What makes this attack different is that it took place in a Gulf state that is nominally an ally of the United States, even as Israel has repeatedly flared at its diplomacy with Hamas.
Qatar’s Mediation History
Though Israel, and such sympathetic regimes as the United Arab Emirates, have often accused Qatar of backing “radical Islam” – a buzzword for any remotely independent form of Muslim politics -, in fact, Qatar’s mediation has often been done at American insistence.

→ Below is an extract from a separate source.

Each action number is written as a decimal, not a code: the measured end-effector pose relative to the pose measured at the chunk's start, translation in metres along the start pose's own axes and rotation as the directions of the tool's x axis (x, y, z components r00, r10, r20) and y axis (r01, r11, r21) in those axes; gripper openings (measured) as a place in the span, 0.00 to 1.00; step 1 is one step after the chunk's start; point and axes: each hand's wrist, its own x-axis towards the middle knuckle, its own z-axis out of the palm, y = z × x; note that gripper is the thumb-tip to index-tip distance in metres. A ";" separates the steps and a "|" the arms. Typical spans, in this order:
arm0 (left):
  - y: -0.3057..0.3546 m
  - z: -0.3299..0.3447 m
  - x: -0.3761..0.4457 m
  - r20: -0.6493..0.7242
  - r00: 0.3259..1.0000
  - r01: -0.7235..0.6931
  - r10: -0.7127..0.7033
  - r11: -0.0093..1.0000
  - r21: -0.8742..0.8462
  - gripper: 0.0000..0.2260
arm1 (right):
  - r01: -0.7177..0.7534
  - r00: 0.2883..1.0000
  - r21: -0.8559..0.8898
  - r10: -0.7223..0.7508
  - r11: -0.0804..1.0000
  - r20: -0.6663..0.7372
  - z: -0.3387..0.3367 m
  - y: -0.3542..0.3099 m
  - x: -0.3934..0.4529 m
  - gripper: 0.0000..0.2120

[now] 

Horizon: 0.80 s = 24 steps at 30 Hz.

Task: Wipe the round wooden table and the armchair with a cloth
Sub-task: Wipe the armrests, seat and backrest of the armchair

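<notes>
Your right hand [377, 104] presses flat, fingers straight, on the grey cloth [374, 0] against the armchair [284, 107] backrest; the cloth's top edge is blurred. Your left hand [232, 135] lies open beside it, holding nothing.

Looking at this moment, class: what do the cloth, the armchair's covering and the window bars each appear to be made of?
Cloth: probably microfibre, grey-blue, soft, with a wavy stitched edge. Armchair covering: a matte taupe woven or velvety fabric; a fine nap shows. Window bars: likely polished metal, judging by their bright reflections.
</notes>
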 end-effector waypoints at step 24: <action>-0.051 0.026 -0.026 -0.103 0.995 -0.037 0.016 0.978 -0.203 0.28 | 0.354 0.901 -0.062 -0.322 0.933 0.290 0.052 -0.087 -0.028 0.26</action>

In 2012, for instance, Barack Obama’s government requested that Doha take in Hamas’ civilian leadership, which was then distinguished from its military command, in an effort to break up the group between its exterior and interior leadership. A year later, Qatar was used as the venue for a Taliban diplomatic office as the United States attempted to wedge between the Taliban’s “interior” and “exterior” leadership as well as draw the group away from Pakistan.
It was Doha that ended up mediating a ceasefire between the United States and Taliban in 2020, which only collapsed after prevarication from Washington and a Taliban assault that captured Afghanistan a year later.

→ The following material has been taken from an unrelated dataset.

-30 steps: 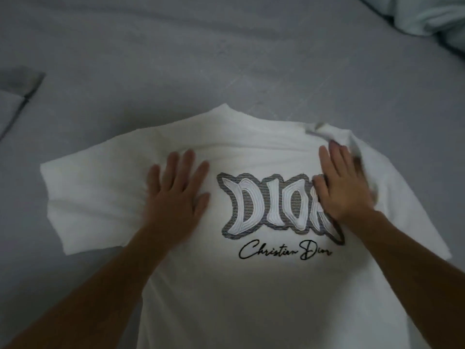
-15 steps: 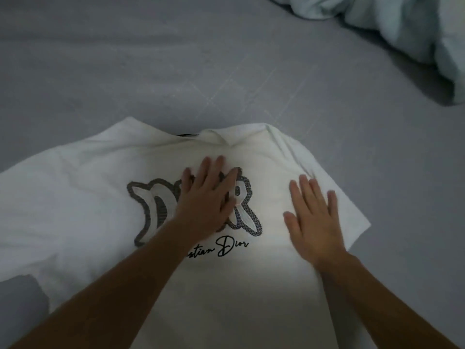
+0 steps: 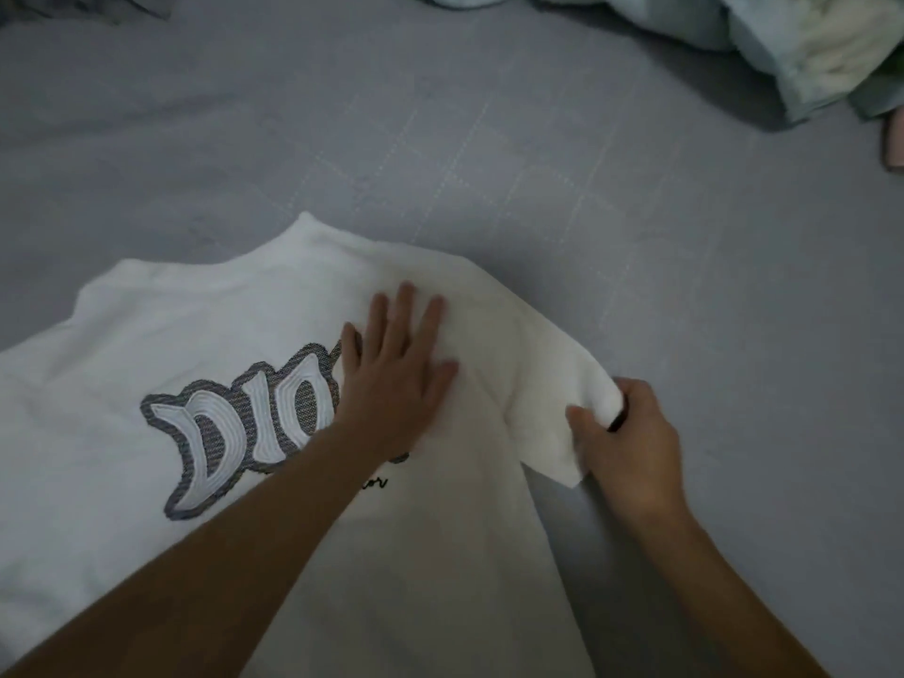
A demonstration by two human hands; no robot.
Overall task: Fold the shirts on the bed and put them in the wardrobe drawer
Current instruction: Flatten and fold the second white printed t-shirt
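Fingers of the right hand pinch the white shirt's sleeve, left hand pressing flat; folding seemingly barely begun, drawer unseen.

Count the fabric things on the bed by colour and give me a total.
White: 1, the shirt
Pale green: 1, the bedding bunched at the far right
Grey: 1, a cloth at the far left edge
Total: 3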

A Trap for Hamas Negotiators
Indeed, the Hamas negotiating team led by Khalil Hayya was essentially lured into a trap: having been promised negotiations, they and their Qatari hosts were instead subjected to an Israeli attack of which the United States could not have plausibly been unaware. Such niceties as diplomacy are, of course, irrelevant to an Israel that treats not only Hamas but Palestinians at large as a virus to be expunged in its ongoing genocide, but it is also clear that the United States is quite content to let Tel Aviv run amok even at the cost to its reputation.

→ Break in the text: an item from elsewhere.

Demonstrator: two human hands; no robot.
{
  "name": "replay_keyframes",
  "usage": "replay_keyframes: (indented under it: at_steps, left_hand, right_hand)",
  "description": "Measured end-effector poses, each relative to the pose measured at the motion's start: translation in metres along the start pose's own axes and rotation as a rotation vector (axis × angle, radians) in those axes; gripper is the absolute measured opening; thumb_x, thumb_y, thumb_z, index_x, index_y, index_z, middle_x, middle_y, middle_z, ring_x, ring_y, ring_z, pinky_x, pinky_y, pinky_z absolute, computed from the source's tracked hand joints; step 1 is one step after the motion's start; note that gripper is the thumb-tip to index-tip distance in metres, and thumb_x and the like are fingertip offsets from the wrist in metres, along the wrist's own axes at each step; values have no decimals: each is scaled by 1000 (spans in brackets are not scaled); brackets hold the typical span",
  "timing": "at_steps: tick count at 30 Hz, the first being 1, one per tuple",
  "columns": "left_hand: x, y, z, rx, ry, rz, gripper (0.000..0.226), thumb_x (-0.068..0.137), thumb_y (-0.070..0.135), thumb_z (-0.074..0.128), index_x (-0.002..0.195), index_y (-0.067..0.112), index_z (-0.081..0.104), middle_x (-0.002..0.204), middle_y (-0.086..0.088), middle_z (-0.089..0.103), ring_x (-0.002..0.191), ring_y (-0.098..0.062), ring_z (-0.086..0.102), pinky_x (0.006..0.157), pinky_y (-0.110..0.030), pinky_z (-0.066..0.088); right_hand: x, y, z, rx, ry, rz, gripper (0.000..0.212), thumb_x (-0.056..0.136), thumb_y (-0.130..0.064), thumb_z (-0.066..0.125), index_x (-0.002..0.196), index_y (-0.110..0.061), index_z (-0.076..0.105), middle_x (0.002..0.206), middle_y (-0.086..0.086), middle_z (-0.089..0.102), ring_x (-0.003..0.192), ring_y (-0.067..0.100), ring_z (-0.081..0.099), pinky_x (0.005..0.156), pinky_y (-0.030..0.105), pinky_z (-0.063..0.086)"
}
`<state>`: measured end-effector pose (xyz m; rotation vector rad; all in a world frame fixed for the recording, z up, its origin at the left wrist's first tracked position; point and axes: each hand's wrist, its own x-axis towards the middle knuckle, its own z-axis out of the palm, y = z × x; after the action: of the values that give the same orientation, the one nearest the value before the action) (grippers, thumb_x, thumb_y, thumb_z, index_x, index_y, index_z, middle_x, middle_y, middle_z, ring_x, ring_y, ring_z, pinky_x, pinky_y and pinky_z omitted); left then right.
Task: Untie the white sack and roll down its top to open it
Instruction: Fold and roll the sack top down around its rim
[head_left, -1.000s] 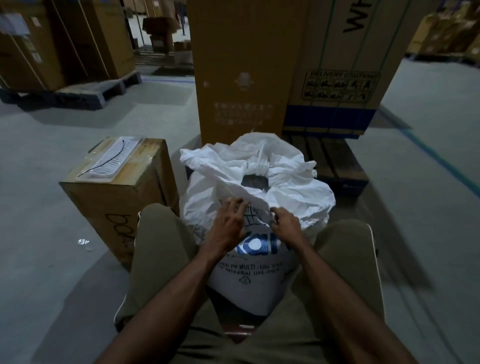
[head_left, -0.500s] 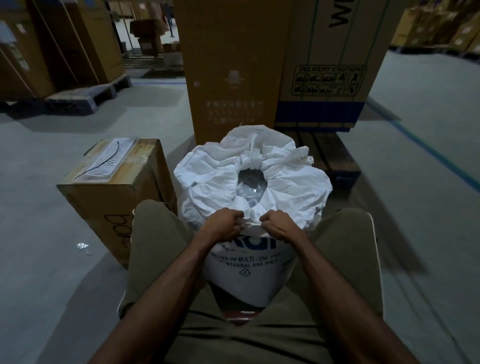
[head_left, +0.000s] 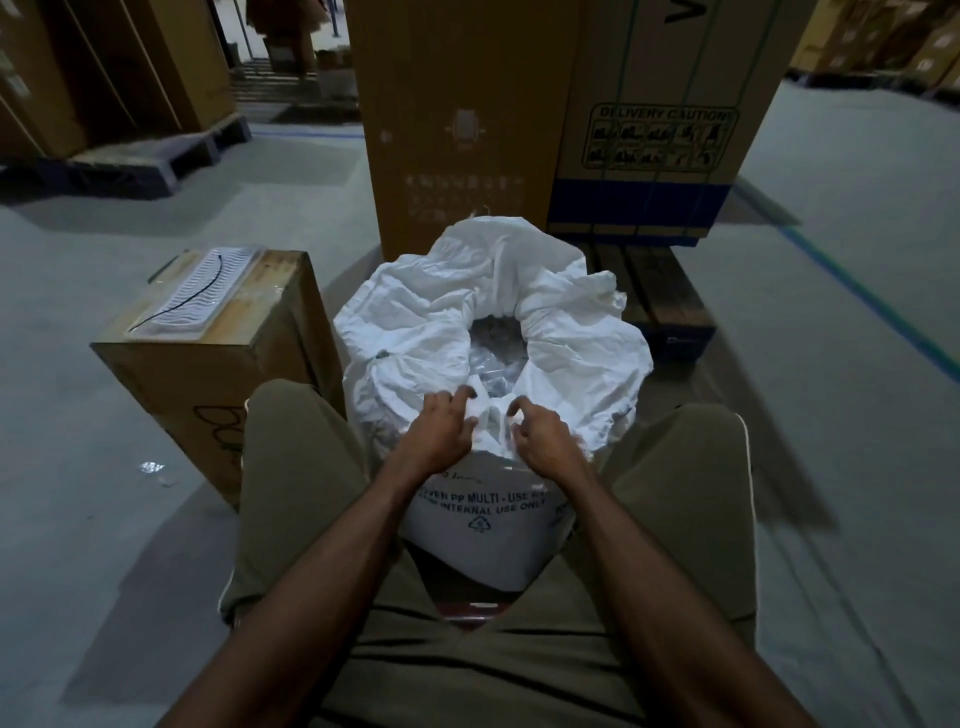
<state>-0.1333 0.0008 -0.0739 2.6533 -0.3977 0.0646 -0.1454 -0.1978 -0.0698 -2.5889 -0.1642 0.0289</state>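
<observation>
The left hand (head_left: 441, 431) and right hand (head_left: 543, 441) sit close together at the near rim of the white sack (head_left: 467, 332), each grip curled and pinching a fold of the rolled white fabric, fingers hooked over the edge toward the opening. The sack stands upright on the floor between the person's knees, which are in olive trousers (head_left: 296, 467). Its top is bunched outward in a thick crumpled collar, and the mouth gapes in the middle, showing something clear and shiny inside that is too dim to make out. Black print runs across the sack's near face below the hands.

Just left of the sack stands a low cardboard box (head_left: 208, 374) with a white ribbed plastic tray (head_left: 200, 291) and a thin black line on top. Directly behind the sack rises a tall cardboard carton (head_left: 457, 130), and beside it another carton with a blue band (head_left: 639, 208) and a delivery caution label, resting on a dark wooden pallet (head_left: 660, 291). The floor (head_left: 104, 519) is smooth grey concrete, with a blue painted line (head_left: 872, 312) running along the right. More cartons on pallets stand in the dim far left and far right of the warehouse.
</observation>
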Motion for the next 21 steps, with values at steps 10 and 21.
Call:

Rubio, an especially ardent Zionist who cut his teeth by arguing that Obama was insufficiently committed to an Israel that actually thrived on his protection, has unsurprisingly been an enthusiastic cheerleader of whatever Tel Aviv does and is more committed to censoring criticism of Israel among his populace.
Qatar’s Ambiguous Role in American Power
Qatar and the American military base.
Qatar has played an ambiguous but important role in the American balance of power. On the one hand, unlike “more-loyal-than-the-king” regimes such as Abu Dhabi, it hosts political leaders from various Islamist groups and occasionally flirts with anti-autocratic Islamists such as the Muslim Brethren; on the other, it hosts the largest American base in the region, Udaid.
It has long been argued that this would protect Doha against a backlash of precisely the sort that the United States has just permitted from Israel. This theory now stands exposed, and it was with unsurprising indignation that Qatari foreign minister Mohammad bin Abdul-Rahman announced Doha’s right to respond however they see fit.